Read Sacrament Online

Authors: Clive Barker

Sacrament (30 page)

'I'll make sure there's no problem, don't worry.'

'Good. That makes me feel a lot happier.' Without opening his eyes, he reached out and unerringly took Will's
hand. 'How am I doing?'

'You're doing fine.'

'I don't like weepers.'

'You're allowed.'

There was another silence, lighter this time, now that the deal had been struck. 'You're right,' Patrick finally
said. 'I'm allowed.'

Will glanced at his watch. 'Time to go,' he said.

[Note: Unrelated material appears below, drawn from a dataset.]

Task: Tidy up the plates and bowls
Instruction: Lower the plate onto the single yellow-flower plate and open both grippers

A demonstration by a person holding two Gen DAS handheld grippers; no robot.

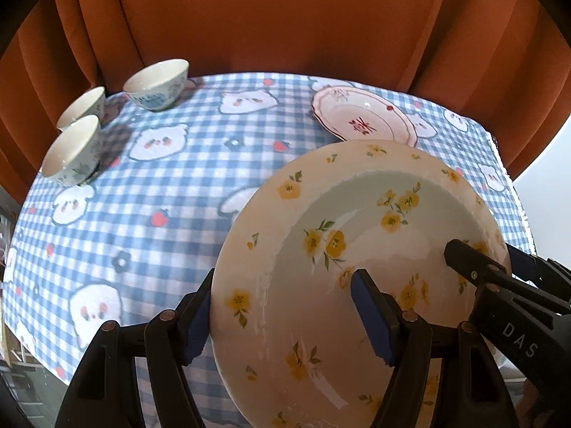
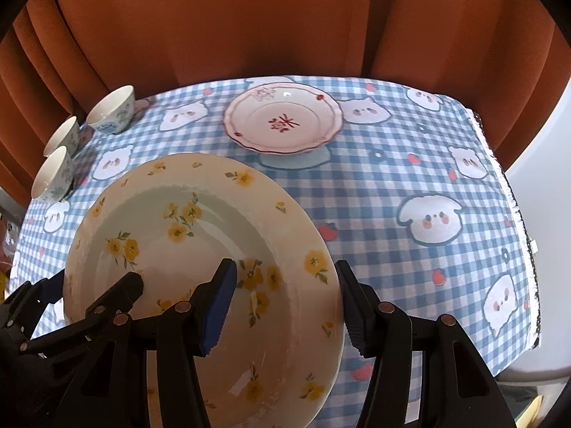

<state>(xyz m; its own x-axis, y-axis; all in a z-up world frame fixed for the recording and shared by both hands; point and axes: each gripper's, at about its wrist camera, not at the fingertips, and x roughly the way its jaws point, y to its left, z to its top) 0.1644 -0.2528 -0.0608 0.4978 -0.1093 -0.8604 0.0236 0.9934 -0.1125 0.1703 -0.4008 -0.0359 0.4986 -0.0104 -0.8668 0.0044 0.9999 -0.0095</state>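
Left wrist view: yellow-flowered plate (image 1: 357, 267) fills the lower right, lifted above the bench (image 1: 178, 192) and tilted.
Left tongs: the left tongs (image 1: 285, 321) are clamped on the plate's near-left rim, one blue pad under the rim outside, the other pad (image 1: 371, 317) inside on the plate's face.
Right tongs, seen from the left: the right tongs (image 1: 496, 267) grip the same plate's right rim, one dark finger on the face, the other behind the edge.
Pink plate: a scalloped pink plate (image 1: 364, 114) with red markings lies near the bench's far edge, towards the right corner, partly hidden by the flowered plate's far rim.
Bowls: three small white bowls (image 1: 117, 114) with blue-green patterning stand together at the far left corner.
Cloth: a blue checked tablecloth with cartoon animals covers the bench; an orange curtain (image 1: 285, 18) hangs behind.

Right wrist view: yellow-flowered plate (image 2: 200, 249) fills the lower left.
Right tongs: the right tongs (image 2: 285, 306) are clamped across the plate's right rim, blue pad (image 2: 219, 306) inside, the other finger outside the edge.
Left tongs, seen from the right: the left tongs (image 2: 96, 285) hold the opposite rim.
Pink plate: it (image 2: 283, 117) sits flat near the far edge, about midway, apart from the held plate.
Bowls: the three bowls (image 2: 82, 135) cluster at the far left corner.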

'Go, baby, go. I won't get up if you don't mind. I'm feeling a little frail.' Will went and hugged him, there in the
chair. 'I love you,' he said.

'And I love you back.' He had caught fierce hold of Will's arms, and squeezed hard. 'You do know that, don't
you? I mean, you're not just hearing the words?'

'I know it.'

'I wish we'd had longer, Will.'

'Me too,' Will said, 'I've got a lot of stuff I'd need to tell you about, but I got to catch this plane.'

'No, Will, I mean I wish we'd had longer together. I wish we'd taken the time to know one another better.'

'There'll be time,' Will said.
Pat held on to Will's arms another moment. 'Not enough,' and then, reluctantly loosening his grip, let Will go.

 

PART FIVE

He Names The Mystery

 

CHAPTER I

 

i

 

Home to England, and the summer almost gone. August's stars had fallen, and the leaves would follow very
soon. Riot and rot in speedy succession.

You'll find the years pass more quickly as you get older, Marcello the resident wise old queen from Buddies in
Boston - had told him an age ago. Will hadn't believed it, of course. It wasn't until he was thirtyone, maybe
thirty-two, that he'd realized there was truth in the observation. Time wasn't on his side after all; it was
gathering speed, season upon season, year upon year. Thirty-five was upon him in a heartbeat, and forty on its
heels, the marathon he'd thought he was running in his youth mysteriously became a hundred yard sprint.
Determined to achieve something of significance before the race was over he'd turned every minute of his life
over to the making of pictures, but they were of small comfort. The books were published, the reviews were
clipped and filed, and the animals he had witnessed in their final days went into the hands of taxidermists. Life
was not a reversible commodity. Things passed away, never to return: species, hopes, years.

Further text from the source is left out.